On Eve, Valentino and that Juicy Red Apple

The heat of the day made the walk pleasant, the sun lighting my face and quickening my step.  An unexpected blessing of a weekend, added to my list of gifts, made my steps light – my heart full.  Life, when looking through the glasses of thankfulness, is no more than a series of gifts strung together.  Thank you, Ann Voskamp, for helping me to better see and understand that.

I walked Rodeo Drive with wide eyes, unaccustomed to strolling amidst such wealth.  I came upon the Coach store and stepped inside, the girl in me clapping her hands with excitement.  I don’t even carry a purse – never have.  But I appreciate them and have convinced myself that I could learn to love it if the purse was made of spun gold, as I imagine the Coach purses to be.

I strolled and oohed and aahed.  I touched, but only with one finger.  There were no prices on the shimmery bags, a clear sign that I was out of my league.  But the looking was all I needed.  I lowered my ten doller sunglasses back down over my eyes and continued my walk.  I stepped into the Yves Saint Laurent shop and a sales person walked up to me with a smile.

“Can I help you find anything in particular?” she asked, her white California teeth glistening in the golden California sun.
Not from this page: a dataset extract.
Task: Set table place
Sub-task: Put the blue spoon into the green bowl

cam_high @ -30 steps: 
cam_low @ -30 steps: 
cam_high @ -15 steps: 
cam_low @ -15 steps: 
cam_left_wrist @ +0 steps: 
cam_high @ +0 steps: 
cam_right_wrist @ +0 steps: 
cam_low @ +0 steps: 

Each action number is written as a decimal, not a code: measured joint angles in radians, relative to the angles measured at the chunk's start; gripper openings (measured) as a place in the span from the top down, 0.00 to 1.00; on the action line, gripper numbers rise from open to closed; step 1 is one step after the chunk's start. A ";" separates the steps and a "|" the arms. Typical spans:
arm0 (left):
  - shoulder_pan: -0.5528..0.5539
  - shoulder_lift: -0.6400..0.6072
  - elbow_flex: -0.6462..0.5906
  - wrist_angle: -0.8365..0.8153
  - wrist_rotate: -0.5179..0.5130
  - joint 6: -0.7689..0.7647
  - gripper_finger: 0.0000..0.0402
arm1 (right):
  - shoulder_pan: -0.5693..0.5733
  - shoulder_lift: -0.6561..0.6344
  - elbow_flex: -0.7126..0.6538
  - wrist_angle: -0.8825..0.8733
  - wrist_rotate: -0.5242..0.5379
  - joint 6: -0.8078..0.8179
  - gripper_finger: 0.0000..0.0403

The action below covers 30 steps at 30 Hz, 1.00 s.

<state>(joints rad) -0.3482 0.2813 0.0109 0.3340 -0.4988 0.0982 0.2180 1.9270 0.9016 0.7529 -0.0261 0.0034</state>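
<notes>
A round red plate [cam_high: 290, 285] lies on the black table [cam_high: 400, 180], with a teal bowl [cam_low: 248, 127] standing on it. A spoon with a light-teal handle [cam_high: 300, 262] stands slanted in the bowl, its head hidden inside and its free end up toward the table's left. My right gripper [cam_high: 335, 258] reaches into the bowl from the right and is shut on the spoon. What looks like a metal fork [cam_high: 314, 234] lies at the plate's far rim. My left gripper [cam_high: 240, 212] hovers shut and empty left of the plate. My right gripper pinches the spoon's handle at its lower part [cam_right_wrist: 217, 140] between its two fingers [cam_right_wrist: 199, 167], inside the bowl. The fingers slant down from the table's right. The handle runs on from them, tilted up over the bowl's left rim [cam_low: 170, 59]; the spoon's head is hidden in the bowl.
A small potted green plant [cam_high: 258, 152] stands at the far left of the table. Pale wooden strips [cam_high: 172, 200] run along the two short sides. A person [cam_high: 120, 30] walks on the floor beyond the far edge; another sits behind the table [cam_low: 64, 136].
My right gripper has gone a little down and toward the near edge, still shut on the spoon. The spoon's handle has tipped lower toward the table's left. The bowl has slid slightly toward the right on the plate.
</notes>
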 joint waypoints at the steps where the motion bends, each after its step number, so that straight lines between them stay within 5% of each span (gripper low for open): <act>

“No,” I replied.  “I’m just here to dream.”  I didn’t ask her to tell me exactly how to pronounce the name of the store.  Didn’t want to seem that much of a country bumpkin.  Yez Saint Laurent? Y’ Vez Saint Laurent?  Vez Saint Laurent?  Is there a silent Y?  I JUST DON’TO KNOW!

And she smiled knowingly.  I think a lot of people come into these stores to dream, and maybe touch with one finger.
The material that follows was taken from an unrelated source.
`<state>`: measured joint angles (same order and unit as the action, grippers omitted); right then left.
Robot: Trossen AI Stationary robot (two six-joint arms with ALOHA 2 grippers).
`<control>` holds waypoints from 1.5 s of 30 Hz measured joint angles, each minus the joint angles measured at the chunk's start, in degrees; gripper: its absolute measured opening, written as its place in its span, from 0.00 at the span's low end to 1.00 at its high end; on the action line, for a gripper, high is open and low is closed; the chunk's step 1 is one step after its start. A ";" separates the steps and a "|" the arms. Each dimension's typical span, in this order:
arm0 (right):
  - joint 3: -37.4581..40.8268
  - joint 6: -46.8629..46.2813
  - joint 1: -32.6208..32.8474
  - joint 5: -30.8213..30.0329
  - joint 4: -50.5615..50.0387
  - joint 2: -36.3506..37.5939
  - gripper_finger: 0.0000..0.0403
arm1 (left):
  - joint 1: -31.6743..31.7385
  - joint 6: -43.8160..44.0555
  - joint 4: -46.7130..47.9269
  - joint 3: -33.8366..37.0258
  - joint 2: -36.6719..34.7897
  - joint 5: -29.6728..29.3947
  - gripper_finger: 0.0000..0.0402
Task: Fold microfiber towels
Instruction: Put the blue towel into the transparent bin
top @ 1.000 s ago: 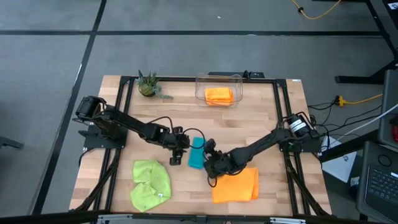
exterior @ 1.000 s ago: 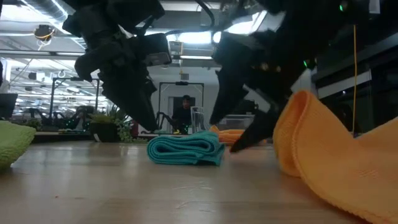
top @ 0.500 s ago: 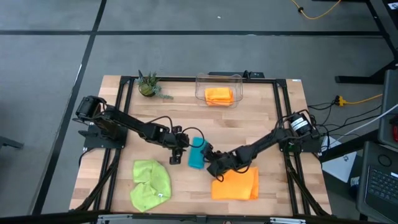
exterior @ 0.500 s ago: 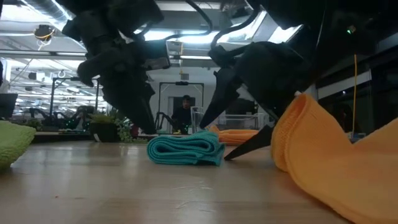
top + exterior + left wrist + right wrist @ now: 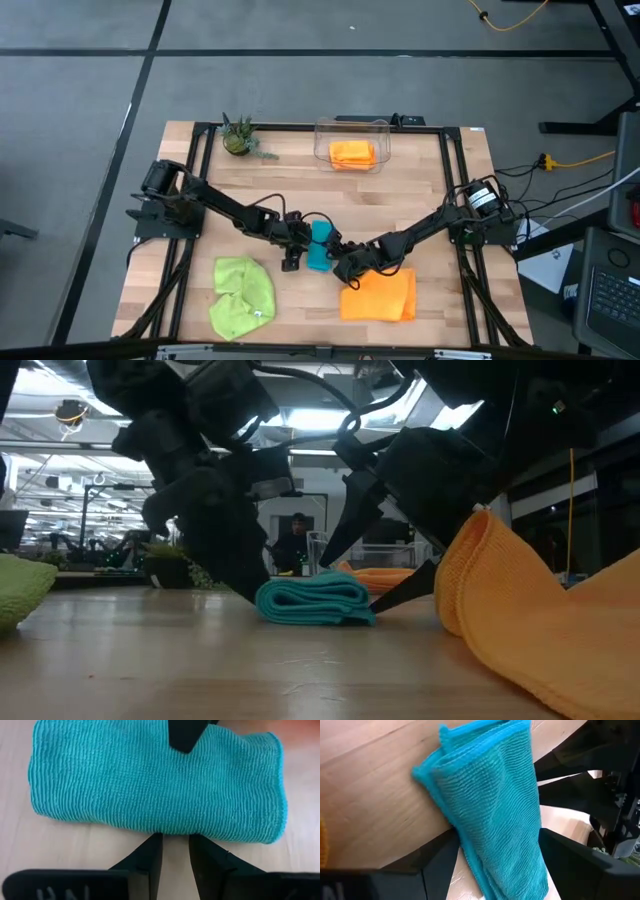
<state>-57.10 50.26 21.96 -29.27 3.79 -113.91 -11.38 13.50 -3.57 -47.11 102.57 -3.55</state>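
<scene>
A folded teal towel [image 5: 320, 245] lies flat on the wooden table near its middle. My left gripper [image 5: 175, 840] stands at the towel's left long edge, slanting down, its fingers a narrow gap apart with nothing between them. My right gripper [image 5: 497, 835] comes from the right, wide open and rolled. One finger [image 5: 400, 595] is low at the table beside the towel, the other [image 5: 345, 520] above it, so the towel's near end lies between them. A crumpled orange towel [image 5: 380, 295] lies at the front right and a lime green one [image 5: 243, 293] at the front left. My left gripper meets the teal towel's left long edge [image 5: 172, 831] with both fingertips [image 5: 150, 850]. They slant down from the table's left side and point across the towel, which lies flat on the table. My right gripper straddles the towel's near end [image 5: 505, 870]; whether its fingers touch it, I cannot tell.
A clear plastic bin [image 5: 352, 128] holding a folded orange towel [image 5: 352, 152] stands at the far edge, with a small potted plant [image 5: 238, 138] to its left. Bare wood lies between the bin and the grippers. A person shows far off in the room [image 5: 297, 540].
My left gripper has come down and toward the table's right against the teal towel, which has slid a little to the right, still flat and folded. My right gripper has sunk slightly and rolled, one finger now low at the table, then kept still.
</scene>
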 joint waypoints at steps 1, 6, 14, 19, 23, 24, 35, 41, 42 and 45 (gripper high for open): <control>0.00 -0.04 0.00 0.02 -0.02 0.00 0.69 | 0.00 -0.01 -0.57 0.00 0.08 0.19 0.23; 0.03 -0.30 0.00 0.08 -0.03 0.00 0.69 | -0.04 -0.05 -1.58 0.00 0.19 0.68 0.23; 0.17 -0.46 -0.09 0.52 1.78 -0.04 0.66 | 0.00 -0.07 -5.73 -0.06 2.30 1.62 0.23; 0.17 -1.75 -0.15 1.63 1.71 -0.07 0.61 | 0.54 -0.02 -6.79 -0.11 2.78 2.00 0.23; 0.17 -1.92 -0.15 1.97 1.65 -0.11 0.57 | 0.72 -0.03 -6.06 -0.89 2.82 2.12 0.23; 0.17 -1.98 -0.15 2.04 1.61 -0.11 0.56 | 0.72 -0.05 -5.75 -1.09 2.82 2.10 0.23; 0.20 -22.39 -0.10 3.53 0.30 -0.26 0.24 | 0.72 -0.01 -4.75 -1.44 2.82 1.96 0.23; -0.02 -33.10 -0.03 2.29 0.51 -0.13 0.04 | 0.37 -0.04 -3.35 -1.42 1.81 2.25 0.23; -0.11 -34.58 0.00 1.87 0.21 0.11 0.04 | 0.29 -0.03 -2.43 -1.42 1.12 2.43 0.23; -0.44 -37.38 0.00 1.37 -2.61 1.81 0.04 | -0.27 -0.05 3.25 -1.40 -3.38 2.12 0.23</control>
<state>-57.54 12.88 21.96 -27.91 1.17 -112.10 -11.65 13.45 -0.31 -48.51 99.18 -1.43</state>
I moved on.  Gucci.  I found an outfit for Tia and texted Lee.  “For one month’s mortgage, I can get Tia a spectacular outfit at Gucci.  Whatcha think?  Huh?  Huh?”  I finished it with a good old fashioned smiley face emoticon so he wouldn’t know I was serious.  Didn’t want to send the poor man into panic mode thinking the glitz and glam of tinseltown had gone to my head.
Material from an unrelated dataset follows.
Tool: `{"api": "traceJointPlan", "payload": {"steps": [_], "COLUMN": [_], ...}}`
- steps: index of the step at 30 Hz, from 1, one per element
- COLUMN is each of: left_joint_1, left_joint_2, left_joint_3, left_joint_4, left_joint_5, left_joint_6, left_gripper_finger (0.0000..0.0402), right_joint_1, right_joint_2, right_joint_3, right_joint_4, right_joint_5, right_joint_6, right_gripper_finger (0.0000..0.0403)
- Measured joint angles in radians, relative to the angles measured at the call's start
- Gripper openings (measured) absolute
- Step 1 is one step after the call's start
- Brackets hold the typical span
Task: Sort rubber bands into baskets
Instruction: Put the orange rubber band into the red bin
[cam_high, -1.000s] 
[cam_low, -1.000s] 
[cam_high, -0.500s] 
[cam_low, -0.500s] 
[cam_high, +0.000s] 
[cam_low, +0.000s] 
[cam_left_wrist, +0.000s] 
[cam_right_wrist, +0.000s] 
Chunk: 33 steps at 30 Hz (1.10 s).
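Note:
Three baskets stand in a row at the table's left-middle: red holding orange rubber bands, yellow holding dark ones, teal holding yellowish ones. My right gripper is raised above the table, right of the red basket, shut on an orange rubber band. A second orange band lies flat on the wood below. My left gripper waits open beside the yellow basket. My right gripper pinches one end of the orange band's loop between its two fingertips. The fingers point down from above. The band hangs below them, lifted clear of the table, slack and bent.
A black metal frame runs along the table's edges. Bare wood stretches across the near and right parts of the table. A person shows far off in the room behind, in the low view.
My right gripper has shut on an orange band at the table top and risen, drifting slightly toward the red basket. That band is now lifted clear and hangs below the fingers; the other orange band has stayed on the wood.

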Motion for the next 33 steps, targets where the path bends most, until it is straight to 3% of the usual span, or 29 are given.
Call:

He, shockingly, responded with, “Nyet.  No.” Oooohhh…No in two languages.  He was serious.  Maybe he didn’t understand my emoticon?  I moved on.  I came to Valentino and stopped, sucking in my breath.  The gowns in the window were stunning.  Really, really stunning.  I stared for a long time, my heart racing, before finally pulling myself away.  From there I walked to the GAP and bought a pair of shorts for 50% off.

That’s how I roll.

As Lee and I drove home from church yesterday, me in a zombie-like stupor from lack of sleep (the red eye flight home was not my friend), I mentioned my momentary affair with Valentino’s gowns.

“What is it about those gowns that makes them any different from a dress you could buy at Banana Republic or Dillards?” Lee asked.  And then I cried in shame.  Naw…I kid.  But I do think my eyes spaced out for a minute.  “As a girl, when I see those gowns I immediately begin to dream,” I answered all mooney.

“About what?” my manly man asked.

“What it must be like to even have an occasion for such a dress.  What it must feel like to be a princess for a night.  How it would feel to slip one of those gowns on and walk out the door.  I just…dream.”

“And the Coach bags?”  Lee asked.  “What is it about them that makes them any better than a purse from K-Mart?  Is the functionality any different?”

Hmph…Boys.

“No.  The functionality is not that different, except that maybe a Coach bag will last forever and a K-Mart bag will last six months.  But that’s not the point,” I answered.

“So what’s the point?”  I could sense his consternation.

“The point is, Coach bags are so preeeetty.” And then I sighed.  They are pretty.

We drove in silence for a few minutes before Lee spoke again.  “This is why the serpant went after Eve in the garden, you know,” he said with a grin.  “He held that shiney red apple up and Eve immediately felt her heart grow mushy.”

I wanted to deny it, but I couldn’t.  He’s right.  Shiney things make us girls act…like girls.

“And Adam is like every other guy who loves his girl in the world.  She held it up and told him she wanted it and he just nodded his head.  I would have said yes, by the way, if you called me up from LA and told me you wanted to buy a Coach bag.  Because I want you to have that princess feeling and I want you to have nice things that make you happy.”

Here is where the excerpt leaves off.